Честное слово, не хотел я его перебивать. Дразнить тем более не хотел. Само вырвалось. Но Феликс невозмутим:
— Нет, на картах. Таро. Она круто это делает, я знаю кучу людей, которые совались из любопытства, а потом были в полном офигении. Типа все правда, и даже более того. А ты считаешь, это полная ерунда? В смысле, таро.
— Не полная. Думаю, я примерно знаю, как все это работает — таро и другие мантические практики. Потом, если захочешь, расскажу.
Он покосился на меня с каким-то подозрительным благоговением, поспешно кивнул и продолжил:
— Вопрос у меня был простой: бежать лечиться, пока жив, или само пройдет? И вот она, вся такая крутая, разложила карты, в две линии — ну, типа, два варианта развития событий: если я пойду сдаваться докторам и если не пойду. А я смотрю, одна карта заметно меньше остальных и рубашка у нее просто зеленая, без узора. Оказалось — твоя старая визитка…

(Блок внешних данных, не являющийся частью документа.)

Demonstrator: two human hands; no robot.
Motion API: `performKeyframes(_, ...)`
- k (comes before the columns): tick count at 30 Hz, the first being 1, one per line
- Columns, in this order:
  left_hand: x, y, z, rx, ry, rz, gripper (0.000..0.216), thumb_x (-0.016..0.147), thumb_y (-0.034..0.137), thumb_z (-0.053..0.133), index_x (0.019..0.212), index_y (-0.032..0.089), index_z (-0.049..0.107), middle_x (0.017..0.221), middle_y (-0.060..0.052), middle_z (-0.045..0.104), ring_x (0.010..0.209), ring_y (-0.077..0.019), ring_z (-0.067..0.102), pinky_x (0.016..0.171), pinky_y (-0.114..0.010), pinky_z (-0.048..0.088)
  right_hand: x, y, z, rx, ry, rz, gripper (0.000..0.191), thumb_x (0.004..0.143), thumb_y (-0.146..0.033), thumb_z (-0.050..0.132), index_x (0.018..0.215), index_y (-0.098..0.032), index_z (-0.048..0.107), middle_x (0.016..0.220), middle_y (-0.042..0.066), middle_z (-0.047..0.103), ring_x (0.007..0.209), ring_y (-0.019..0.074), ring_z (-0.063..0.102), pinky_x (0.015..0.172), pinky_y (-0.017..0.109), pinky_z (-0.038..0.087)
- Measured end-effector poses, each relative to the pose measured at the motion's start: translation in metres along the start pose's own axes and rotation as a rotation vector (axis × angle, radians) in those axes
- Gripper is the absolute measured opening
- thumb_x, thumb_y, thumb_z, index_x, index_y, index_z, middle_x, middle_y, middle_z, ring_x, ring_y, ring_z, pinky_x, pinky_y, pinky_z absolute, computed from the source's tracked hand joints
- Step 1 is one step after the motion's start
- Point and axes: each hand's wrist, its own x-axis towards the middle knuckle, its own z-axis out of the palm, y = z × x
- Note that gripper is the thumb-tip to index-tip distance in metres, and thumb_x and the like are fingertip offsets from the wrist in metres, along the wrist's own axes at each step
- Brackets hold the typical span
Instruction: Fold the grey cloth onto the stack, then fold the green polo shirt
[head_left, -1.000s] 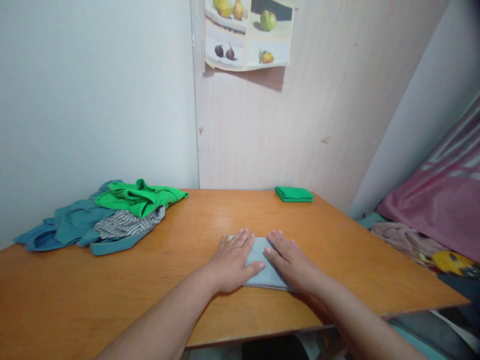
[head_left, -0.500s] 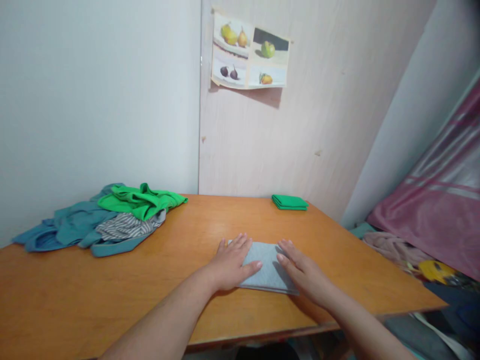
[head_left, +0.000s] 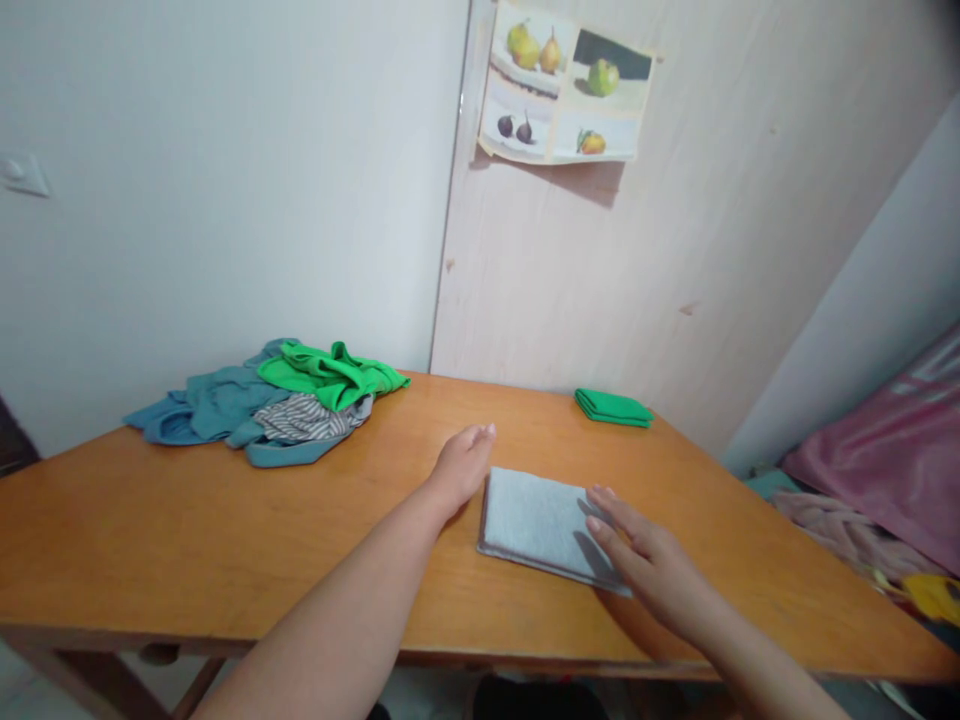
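Two bare hands, neither gripping. Right hand [head_left: 649, 560]: open, fingers extended and slanted over the right part of a folded grey cloth [head_left: 536, 520], casting a shadow on it; whether the fingertips pressed the fabric I could not tell. Left hand [head_left: 461, 468]: loosely open, turned on its edge, thumb side up — just beside the cloth's left edge, nothing seen in its grasp.

Grey cloth: flat, roughly rectangular, lying near the front edge of an orange-brown wooden table [head_left: 360, 580], between the two hands. Layers of the fold showed along its left and near edges.

Further out, at the far right of the tabletop, lay a folded green cloth [head_left: 613, 408], compact, near the wall. Far left: a loose, crumpled heap — bright green garment [head_left: 330, 375] on top, grey-striped fabric [head_left: 300, 418] below it, blue-teal fabric [head_left: 225, 400] spread out to the left.

Beyond the table, a sheet of fruit pictures [head_left: 562, 95] hung on the pale wall panel [head_left: 570, 270]. Pink fabric [head_left: 885, 450] draped at the right; a white switch plate [head_left: 26, 173] sat on the left wall.
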Motion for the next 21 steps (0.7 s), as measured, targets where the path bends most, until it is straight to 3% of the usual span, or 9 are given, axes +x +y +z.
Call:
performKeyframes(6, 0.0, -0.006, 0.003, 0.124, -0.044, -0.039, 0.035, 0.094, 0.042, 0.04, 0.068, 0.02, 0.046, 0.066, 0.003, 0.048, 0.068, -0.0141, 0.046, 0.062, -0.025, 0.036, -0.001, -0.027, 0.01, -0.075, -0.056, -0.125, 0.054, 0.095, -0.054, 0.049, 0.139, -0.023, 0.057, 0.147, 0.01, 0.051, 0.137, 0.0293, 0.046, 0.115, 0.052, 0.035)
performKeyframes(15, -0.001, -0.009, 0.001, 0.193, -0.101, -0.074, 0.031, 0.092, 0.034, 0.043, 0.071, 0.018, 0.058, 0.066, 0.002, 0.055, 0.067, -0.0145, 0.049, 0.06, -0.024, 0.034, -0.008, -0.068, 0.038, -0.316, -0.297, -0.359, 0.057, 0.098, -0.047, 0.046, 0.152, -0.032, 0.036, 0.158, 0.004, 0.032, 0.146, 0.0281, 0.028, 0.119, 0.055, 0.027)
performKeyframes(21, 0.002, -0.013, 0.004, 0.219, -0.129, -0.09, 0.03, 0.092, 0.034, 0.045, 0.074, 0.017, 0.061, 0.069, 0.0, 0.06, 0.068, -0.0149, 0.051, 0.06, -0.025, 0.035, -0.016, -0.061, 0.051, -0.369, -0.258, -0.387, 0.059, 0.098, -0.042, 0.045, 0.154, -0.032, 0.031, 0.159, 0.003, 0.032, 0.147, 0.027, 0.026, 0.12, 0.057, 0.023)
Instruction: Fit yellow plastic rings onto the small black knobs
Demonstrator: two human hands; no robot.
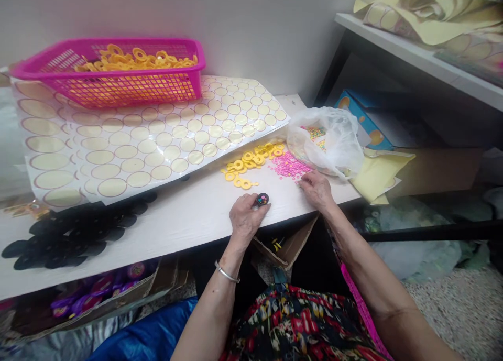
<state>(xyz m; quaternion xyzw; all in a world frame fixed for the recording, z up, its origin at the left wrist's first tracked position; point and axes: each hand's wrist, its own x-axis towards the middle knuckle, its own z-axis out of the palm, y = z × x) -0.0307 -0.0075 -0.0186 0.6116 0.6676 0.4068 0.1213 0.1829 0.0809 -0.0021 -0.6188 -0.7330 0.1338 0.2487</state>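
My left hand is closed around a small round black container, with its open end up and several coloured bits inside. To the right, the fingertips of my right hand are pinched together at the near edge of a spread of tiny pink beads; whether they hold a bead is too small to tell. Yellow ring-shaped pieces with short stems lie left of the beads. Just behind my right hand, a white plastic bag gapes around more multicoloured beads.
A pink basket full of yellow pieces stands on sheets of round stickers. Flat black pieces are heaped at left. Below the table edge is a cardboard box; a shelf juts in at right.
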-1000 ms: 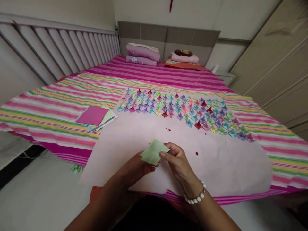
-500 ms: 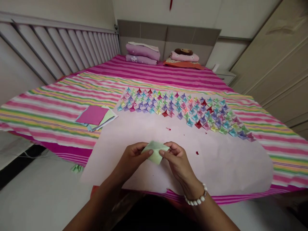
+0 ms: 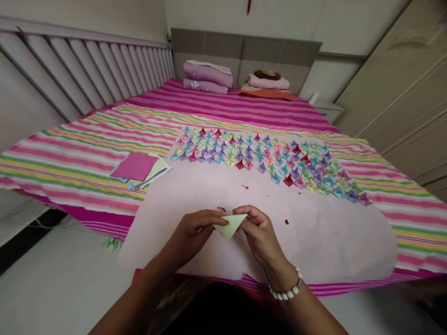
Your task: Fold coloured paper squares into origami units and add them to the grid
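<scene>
A small pale green sheet of origami paper (image 3: 228, 226), folded into a triangle with its point toward me, is held above a large pale pink sheet (image 3: 324, 232). My left hand (image 3: 197, 228) pinches its left corner, fingers along the top edge. The right corner is between the thumb and fingers of my right hand (image 3: 256, 228), which has a white bead bracelet (image 3: 287, 293) at the wrist. Beyond my hands, many small folded paper pieces (image 3: 258, 153) in several colours stand in rows on the pink sheet.
A stack of square coloured papers (image 3: 136, 166) lies to the left on the striped bedspread (image 3: 70, 153). Small red scraps (image 3: 287, 222) dot the pink sheet. Folded bedding (image 3: 207, 77) and a pink pile with a plush head (image 3: 267, 80) sit by the headboard. Green folded paper (image 3: 112, 244) is low left.
The green paper was a diamond shape and is now folded down to a triangle. My left fingers have moved onto its top edge. A reddish scrap behind it has come into view.
</scene>
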Tool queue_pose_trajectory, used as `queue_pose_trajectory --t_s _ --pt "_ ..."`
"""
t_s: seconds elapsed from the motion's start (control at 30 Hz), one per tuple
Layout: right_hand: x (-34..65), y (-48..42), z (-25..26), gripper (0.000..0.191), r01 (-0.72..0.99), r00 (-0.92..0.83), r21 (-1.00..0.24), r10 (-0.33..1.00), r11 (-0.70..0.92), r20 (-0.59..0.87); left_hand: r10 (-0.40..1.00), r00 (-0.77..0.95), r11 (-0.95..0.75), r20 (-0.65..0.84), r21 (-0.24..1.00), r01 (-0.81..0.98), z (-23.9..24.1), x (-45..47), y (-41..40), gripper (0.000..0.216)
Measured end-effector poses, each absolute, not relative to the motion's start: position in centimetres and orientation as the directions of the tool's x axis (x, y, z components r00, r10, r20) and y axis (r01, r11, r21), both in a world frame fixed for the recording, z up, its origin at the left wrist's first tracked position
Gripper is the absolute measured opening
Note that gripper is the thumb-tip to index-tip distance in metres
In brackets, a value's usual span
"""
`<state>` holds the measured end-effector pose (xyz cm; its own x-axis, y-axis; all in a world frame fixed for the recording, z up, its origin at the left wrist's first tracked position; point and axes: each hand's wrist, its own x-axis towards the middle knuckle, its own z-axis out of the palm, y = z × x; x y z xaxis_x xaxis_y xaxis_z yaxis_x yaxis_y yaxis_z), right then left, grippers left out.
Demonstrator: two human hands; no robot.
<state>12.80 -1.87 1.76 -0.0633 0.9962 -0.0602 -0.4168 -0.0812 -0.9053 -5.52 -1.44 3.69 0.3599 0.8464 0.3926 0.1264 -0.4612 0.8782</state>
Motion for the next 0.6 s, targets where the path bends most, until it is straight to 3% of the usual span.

Зеленая, значит. Да, были у меня такие, лет десять назад или даже больше, когда я у Татки в полиграфической фирме подрабатывал. Их всего несколько дюжин сделали, всех цветов радуги, — это мы, собственно, качество печати на разной бумаге тестировали. Надо же! Не думал, что они еще у кого-то сохранились… Ладно, не важно. Что он там рассказывает?
— …ничего не понимает, глазами хлопает. Типа — а откуда у меня это? И кто такой вообще этот Эдо Ланг? Фокусник?
Дурацкое у меня все-таки имя. Но хорошее. Смешное. Действительно цирковому фокуснику подошло бы — по крайней мере в таком виде, с отрезанным «уардом» и подклеенным шутовским «о», потому что «Эдуард» это вообще ни в какие ворота, о чем мои родители думали, интересно? Вроде я им тогда еще ничего плохого сделать не успел. Авансом, что ли?..
— Я тебя описал, а она, когда услышала про белые глаза, говорит: «А, ну так это Мишка Плотников из нашего журнала, не знала, что у него такой дурацкий псевдоним».
Ага. Все сначала думают, что Эдо Ланг псевдоним. А на самом деле мои псевдонимы — простые русские имена типа Михаила Плотникова, которыми я подписываю переводы, журнальные статьи и прочую фрилансерскую дребедень. И ведь ни разу в жизни не сделал ничего такого, чтобы было стыдно поставить свое настоящее имя, просто оно выглядит совершенно неуместно, сразу кажется, что подписанный текст — стеб и шарлатанство. Поэтому на долю Эдо Ланга остались картинки. Оно даже и хорошо: все сразу понимают, что я иностранец, и проникаются безмерным уважением.
— И тут я совсем офигел, потому что бабка с Мойки говорила о белоглазом человеке, у которого много имен, и у тебя, выходит, много. В смысле, больше одного. И еще визитка твоя в карточной колоде. Знаешь, на какое место она легла?